昨夜は結局何もせずに眠った。眠れないかと思ったが、言ってしまってすっきりしたのか、意外にも早々に眠ってしまったようだ。
朝目覚めた時にはすでにリオは起きており、部屋に備え付けのコーヒーを飲んでいた。
一大決心して告白した割りにその後も特に2人の間に変化はなかった。
まあ確かに自分がどう思っていようが既にリオのものなのだし?と自嘲気味に思ってみた。
でも少しにやけてしまい、リオにまた間抜け面とバカにされた。
散策中店ものぞいたが、どのみち買っても元の時代に持って帰る訳にもいかないので何も買わず、ただぶらぶら見ただけだった。
でもー・・・
「これってデートみたいですよね?」
「ふん。

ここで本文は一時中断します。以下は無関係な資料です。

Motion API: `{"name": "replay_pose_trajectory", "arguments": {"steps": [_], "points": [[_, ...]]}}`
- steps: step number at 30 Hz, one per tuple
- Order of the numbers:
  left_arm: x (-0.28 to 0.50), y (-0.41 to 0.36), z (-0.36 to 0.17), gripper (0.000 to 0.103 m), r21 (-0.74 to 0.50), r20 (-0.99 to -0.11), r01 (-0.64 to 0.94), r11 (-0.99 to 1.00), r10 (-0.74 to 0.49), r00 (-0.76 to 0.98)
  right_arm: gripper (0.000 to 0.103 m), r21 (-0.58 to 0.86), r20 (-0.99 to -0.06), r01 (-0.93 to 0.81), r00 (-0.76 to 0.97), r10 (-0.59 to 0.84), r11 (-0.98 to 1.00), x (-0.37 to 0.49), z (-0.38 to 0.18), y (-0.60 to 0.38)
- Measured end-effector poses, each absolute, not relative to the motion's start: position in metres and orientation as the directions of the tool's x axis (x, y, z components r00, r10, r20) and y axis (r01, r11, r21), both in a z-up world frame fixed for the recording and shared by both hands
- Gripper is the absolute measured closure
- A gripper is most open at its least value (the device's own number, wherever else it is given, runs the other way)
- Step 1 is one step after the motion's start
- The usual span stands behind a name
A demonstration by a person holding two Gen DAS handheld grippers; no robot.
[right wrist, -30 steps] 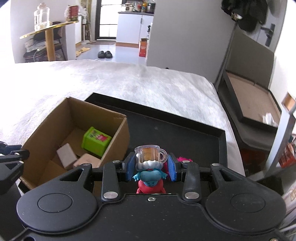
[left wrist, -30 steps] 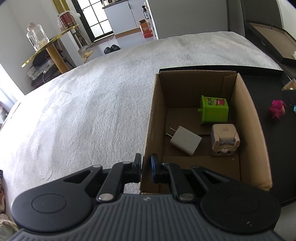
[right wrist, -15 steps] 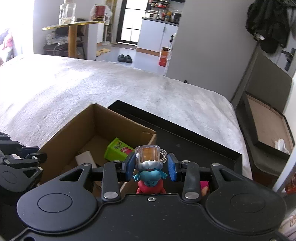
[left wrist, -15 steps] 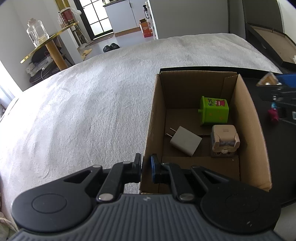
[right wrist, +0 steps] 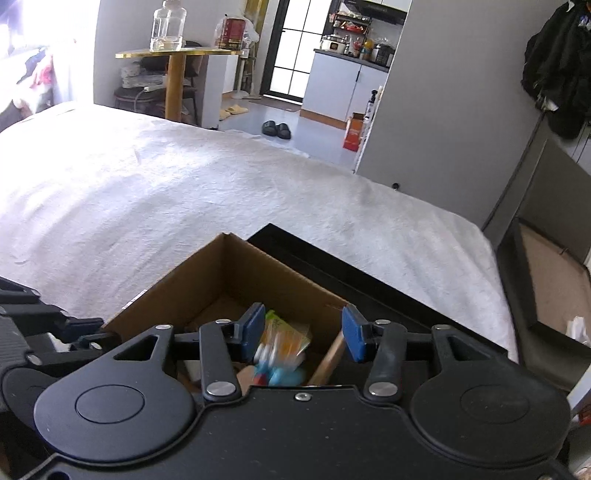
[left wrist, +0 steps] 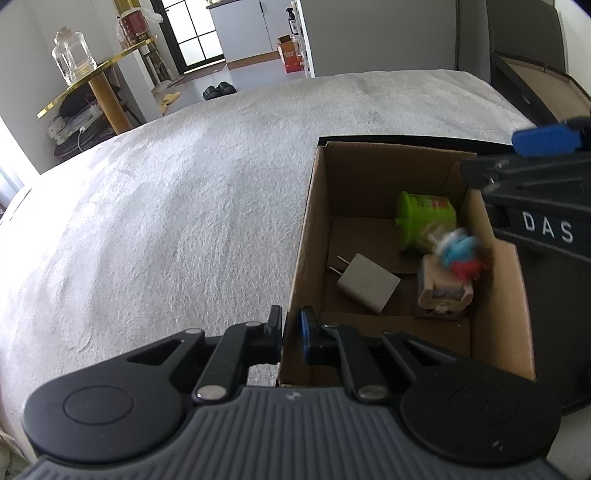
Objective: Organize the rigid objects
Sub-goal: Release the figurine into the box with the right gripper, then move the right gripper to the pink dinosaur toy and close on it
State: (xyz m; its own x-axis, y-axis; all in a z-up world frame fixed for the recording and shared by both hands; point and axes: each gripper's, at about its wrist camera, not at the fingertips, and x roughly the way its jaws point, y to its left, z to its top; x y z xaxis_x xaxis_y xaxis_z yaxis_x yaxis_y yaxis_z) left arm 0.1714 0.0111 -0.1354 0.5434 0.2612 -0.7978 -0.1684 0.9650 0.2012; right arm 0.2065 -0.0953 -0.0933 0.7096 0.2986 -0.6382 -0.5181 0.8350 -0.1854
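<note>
You're working over a white textured bedspread point(right wrist: 207, 192) that fills most of both views, w/ a black tray point(right wrist: 369, 273) lying on its near right part. Behind it: a gold-topped side table point(right wrist: 177, 55) w/ a glass jar point(right wrist: 168, 26) and a red tin point(right wrist: 231, 33), black slippers point(right wrist: 276, 129) on the grey floor, white cabinets at the back, dark clothes hanging top right.

The cardboard box point(left wrist: 314, 229) sits at the tray's left end, flaps up, top open. Inside: green cube toy point(left wrist: 424, 221) at the far right, white charger point(left wrist: 369, 284) w/ prongs pointing far-left, beige block toy point(left wrist: 439, 291) by the right wall. The blue-and-red figurine point(left wrist: 461, 254) is a motion blur just above the beige toy, inside the box walls.

Your left gripper point(left wrist: 291, 332) is clamped on the box's near-left wall, a pad each side of the cardboard. Your right gripper point(right wrist: 303, 332) is over the box's right side; jaws have just been opening, pads spread, and the figurine is below them, not touching either pad.

Left of the box the bedspread is bare and wide. The right wall stands close under your right gripper; tray rim runs just beyond the box's far wall.
</note>
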Motion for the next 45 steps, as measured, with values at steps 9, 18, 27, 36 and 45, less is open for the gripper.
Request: {"name": "replay_pose_trajectory", "arguments": {"steps": [9, 18, 27, 36, 45], "points": [[0.171, 0.008, -0.136, 0.094, 0.218, -0.793, -0.17, 0.961, 0.276, 0.544, 0.054, -0.153, -0.667, -0.465, 0.699, 0.256, 0.872, 0.196, -0.104, -0.13], [0.171, 0.001, -0.137, 0.094, 0.246, -0.785, -0.167, 0.955, 0.298, 0.544, 0.052, -0.119, -0.683, -0.398, 0.698, 0.215, 0.91, 0.185, -0.117, -0.171], [0.173, -0.004, -0.138, 0.094, 0.274, -0.779, -0.165, 0.948, 0.319, 0.54, 0.052, -0.089, -0.698, -0.356, 0.689, 0.197, 0.93, 0.18, -0.128, -0.198], [0.174, -0.011, -0.14, 0.093, 0.315, -0.772, -0.163, 0.935, 0.352, 0.529, 0.052, -0.04, -0.707, -0.306, 0.681, 0.19, 0.951, 0.182, -0.138, -0.223], [0.176, -0.017, -0.14, 0.093, 0.354, -0.765, -0.165, 0.92, 0.387, 0.515, 0.036, 0.029, -0.708, -0.277, 0.672, 0.215, 0.961, 0.183, -0.147, -0.25]]}}
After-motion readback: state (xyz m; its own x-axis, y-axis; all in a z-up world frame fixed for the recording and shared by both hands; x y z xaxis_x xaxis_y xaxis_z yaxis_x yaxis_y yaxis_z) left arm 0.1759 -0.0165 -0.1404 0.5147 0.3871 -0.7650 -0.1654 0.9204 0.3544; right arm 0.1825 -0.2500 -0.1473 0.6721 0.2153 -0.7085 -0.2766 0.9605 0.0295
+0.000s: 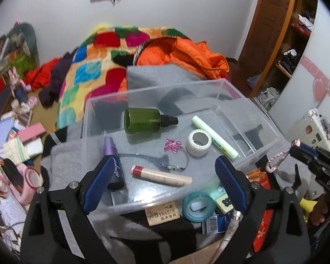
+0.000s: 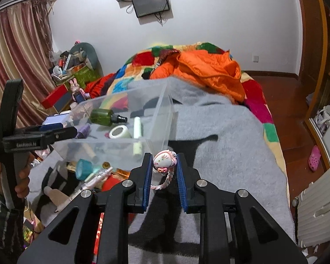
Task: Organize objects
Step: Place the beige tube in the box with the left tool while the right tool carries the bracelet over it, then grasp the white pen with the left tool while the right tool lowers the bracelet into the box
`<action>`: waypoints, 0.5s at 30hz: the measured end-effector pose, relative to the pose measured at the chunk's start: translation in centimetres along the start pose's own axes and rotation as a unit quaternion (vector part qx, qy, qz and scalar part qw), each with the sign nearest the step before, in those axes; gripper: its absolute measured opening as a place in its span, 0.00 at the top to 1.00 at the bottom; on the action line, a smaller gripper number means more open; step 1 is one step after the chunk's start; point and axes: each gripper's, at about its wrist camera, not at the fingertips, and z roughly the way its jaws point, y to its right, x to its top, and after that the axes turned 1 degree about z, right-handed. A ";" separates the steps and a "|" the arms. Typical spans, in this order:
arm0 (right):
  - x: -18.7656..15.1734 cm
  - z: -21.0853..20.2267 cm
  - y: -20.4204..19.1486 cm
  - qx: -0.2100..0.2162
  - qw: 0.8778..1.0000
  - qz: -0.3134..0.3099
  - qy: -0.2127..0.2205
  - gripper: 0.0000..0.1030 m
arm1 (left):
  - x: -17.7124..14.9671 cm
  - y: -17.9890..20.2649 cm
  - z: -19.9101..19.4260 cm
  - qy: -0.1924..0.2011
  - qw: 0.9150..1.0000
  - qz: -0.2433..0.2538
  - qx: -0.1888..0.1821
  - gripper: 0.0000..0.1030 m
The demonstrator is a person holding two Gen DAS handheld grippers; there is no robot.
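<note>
A clear plastic bin sits on a grey blanket on the bed. In it lie a green bottle, a white tape roll, a pale green marker, a pink charm, a beige tube and a purple-capped tube. My left gripper is open and empty over the bin's near edge. My right gripper is shut on a pink cat charm with a braided strap, held above the blanket right of the bin.
In front of the bin lie a teal tape roll, an eraser box, a blue packet and a red packet. Bright quilt and orange jacket lie behind. Clutter fills the left floor; a wardrobe stands right.
</note>
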 end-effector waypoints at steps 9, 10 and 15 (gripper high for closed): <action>1.4 -2.1 -1.1 0.006 0.999 -0.011 0.036 0.81 | -1.8 1.6 -3.0 0.029 0.999 0.016 0.000 0.08; 1.6 -2.4 -1.2 0.008 0.999 -0.012 0.041 0.81 | -2.1 1.7 -3.2 0.030 0.999 0.015 -0.003 0.08; 3.2 -3.4 -1.7 0.017 0.997 -0.019 0.071 0.81 | -3.9 3.1 -3.7 0.035 0.999 0.025 -0.016 0.08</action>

バカな事言ってないで、行くよ?」
リオは鼻で笑って言い、ショーウィンドウをのぞいていたナユの手をとり引っ張った。
そして手を持ったまま歩いた。
「・・・。」
非現実的な空間での、非現実的な状況だ・・・。
ナユは思った。
まるで夢のよう。
現実では決してありえない光景。
なんだかふわふわした気分。
“ところで貴様の思うところの初めの段階って、どんなのな訳?”
“・・・えーと、そうですね・・・。まず告白して好き同士になって・・・手ぇつないで・・・どこかに出かけたり、かな・・・?”
“ふふ・・・ガキ・・・”
ふと前に交わした会話が思い出された。
まさか・・・覚えてくれている?
まさか叶えてくれている?
ナユはあまりの嬉しさとせつなさでいっぱいになった。
顔が、目が、熱い。
「・・・。何目に涙溜めてる訳?」
「え、えと、あくびです。あくびしただけです。」
「ふふ・・・。あくび、ね・・・。」
この日のことは、絶対、忘れない。